The data
┌──
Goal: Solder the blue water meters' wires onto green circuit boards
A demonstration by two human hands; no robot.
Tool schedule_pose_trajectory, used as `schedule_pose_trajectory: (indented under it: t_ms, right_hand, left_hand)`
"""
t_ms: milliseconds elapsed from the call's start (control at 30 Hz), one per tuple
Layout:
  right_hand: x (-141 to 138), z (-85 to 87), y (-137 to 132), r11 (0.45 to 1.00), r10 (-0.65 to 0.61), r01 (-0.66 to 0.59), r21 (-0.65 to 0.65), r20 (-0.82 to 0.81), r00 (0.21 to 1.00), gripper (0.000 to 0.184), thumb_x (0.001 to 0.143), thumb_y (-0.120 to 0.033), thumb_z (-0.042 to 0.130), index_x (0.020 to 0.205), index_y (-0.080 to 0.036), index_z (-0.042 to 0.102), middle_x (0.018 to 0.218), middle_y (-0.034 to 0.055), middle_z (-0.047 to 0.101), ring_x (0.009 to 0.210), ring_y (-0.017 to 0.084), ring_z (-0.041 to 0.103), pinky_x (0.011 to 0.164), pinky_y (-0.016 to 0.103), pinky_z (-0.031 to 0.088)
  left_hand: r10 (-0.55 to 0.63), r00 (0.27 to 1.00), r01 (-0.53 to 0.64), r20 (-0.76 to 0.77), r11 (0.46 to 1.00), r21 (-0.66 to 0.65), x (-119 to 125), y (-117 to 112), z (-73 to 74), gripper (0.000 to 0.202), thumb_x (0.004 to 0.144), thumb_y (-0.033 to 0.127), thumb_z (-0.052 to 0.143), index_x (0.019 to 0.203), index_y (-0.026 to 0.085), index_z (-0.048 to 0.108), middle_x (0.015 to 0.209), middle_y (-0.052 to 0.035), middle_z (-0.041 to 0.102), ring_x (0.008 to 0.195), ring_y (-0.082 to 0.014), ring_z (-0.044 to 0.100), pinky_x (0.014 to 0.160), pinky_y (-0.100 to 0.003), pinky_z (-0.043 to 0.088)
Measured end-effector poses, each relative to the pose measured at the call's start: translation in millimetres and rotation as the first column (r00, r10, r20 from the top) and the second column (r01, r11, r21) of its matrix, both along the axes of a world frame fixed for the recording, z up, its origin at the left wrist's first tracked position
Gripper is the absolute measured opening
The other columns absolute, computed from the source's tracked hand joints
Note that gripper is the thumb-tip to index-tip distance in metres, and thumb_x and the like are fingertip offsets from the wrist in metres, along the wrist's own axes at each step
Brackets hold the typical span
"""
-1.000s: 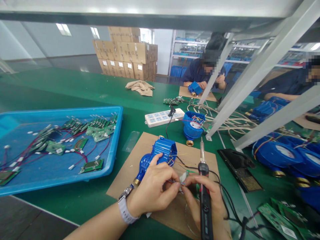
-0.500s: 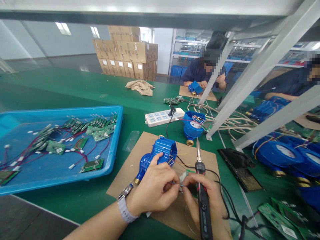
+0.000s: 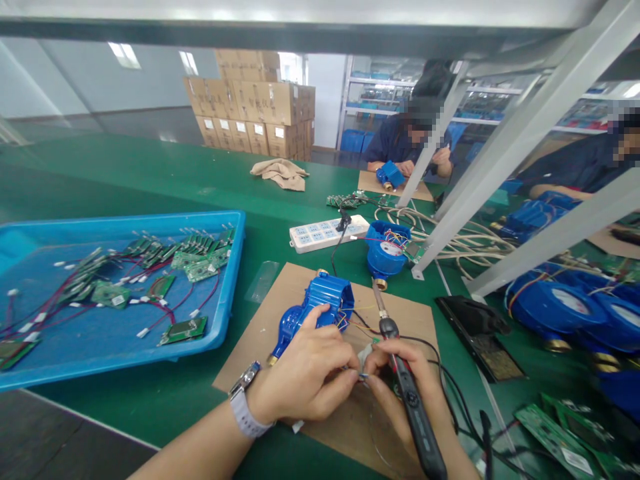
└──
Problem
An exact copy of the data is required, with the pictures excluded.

Solution to this exercise
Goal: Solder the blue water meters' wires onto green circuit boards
A demonstration by two human hands; no robot.
Tool schedule_pose_trajectory, used as `schedule_pose_trajectory: (indented under it: t_ms, right_hand, left_hand)`
"""
t_ms: milliseconds elapsed from the call's start (control at 30 Hz), one per tuple
Layout:
  right_hand: x (-141 to 138), z (-85 to 87), y (-137 to 132), r11 (0.45 to 1.00), r10 (-0.65 to 0.61), r01 (-0.66 to 0.59), r21 (-0.65 to 0.65), r20 (-0.82 to 0.81), r00 (0.21 to 1.00), gripper (0.000 to 0.184), thumb_x (0.001 to 0.143), thumb_y (-0.120 to 0.033), thumb_z (-0.042 to 0.130), index_x (0.020 to 0.205), index_y (-0.080 to 0.036), index_z (-0.042 to 0.102), middle_x (0.018 to 0.218), middle_y (-0.034 to 0.055), middle_z (-0.047 to 0.101), ring_x (0.009 to 0.210), ring_y (-0.017 to 0.084), ring_z (-0.041 to 0.103), pinky_x (0.011 to 0.164), pinky_y (-0.016 to 0.103), pinky_z (-0.031 to 0.088)
  left_hand: r10 (-0.55 to 0.63), r00 (0.27 to 1.00), r01 (-0.53 to 0.64), r20 (-0.76 to 0.77), r11 (0.46 to 1.00), r21 (-0.66 to 0.65), x (-119 to 125), y (-117 to 112), z (-73 to 74), gripper (0.000 to 0.202), thumb_x (0.004 to 0.144), thumb_y (-0.033 to 0.127), thumb_z (-0.052 to 0.143), index_x (0.019 to 0.203), index_y (-0.026 to 0.085), index_z (-0.048 to 0.108), middle_x (0.015 to 0.209), middle_y (-0.052 to 0.035), middle_z (-0.041 to 0.102), ring_x (0.008 to 0.195), ring_y (-0.082 to 0.014), ring_z (-0.044 to 0.100), pinky_x (0.014 to 0.160), pinky_y (-0.100 to 0.003), pinky_z (-0.043 to 0.088)
Measured end-effector poses, each relative to the pose measured at the call's start: translation in millimetres and rotation as the first column (r00, r10, r20 from the top) and the second column (r01, r11, r21) of its matrix, both along the axes of a world frame fixed for the recording, z up, its origin at the left wrist's first tracked position
Gripper is the absolute measured opening
The other columns absolute, computed from the source's tracked hand joints
Note that gripper is the thumb-tip to index-tip distance in metres, and thumb_x and the like are fingertip offsets from the wrist in metres, along the wrist's own axes at each step
Brackets hold the typical span
"""
-1.000s: 
-0.500s: 
+0.000s: 

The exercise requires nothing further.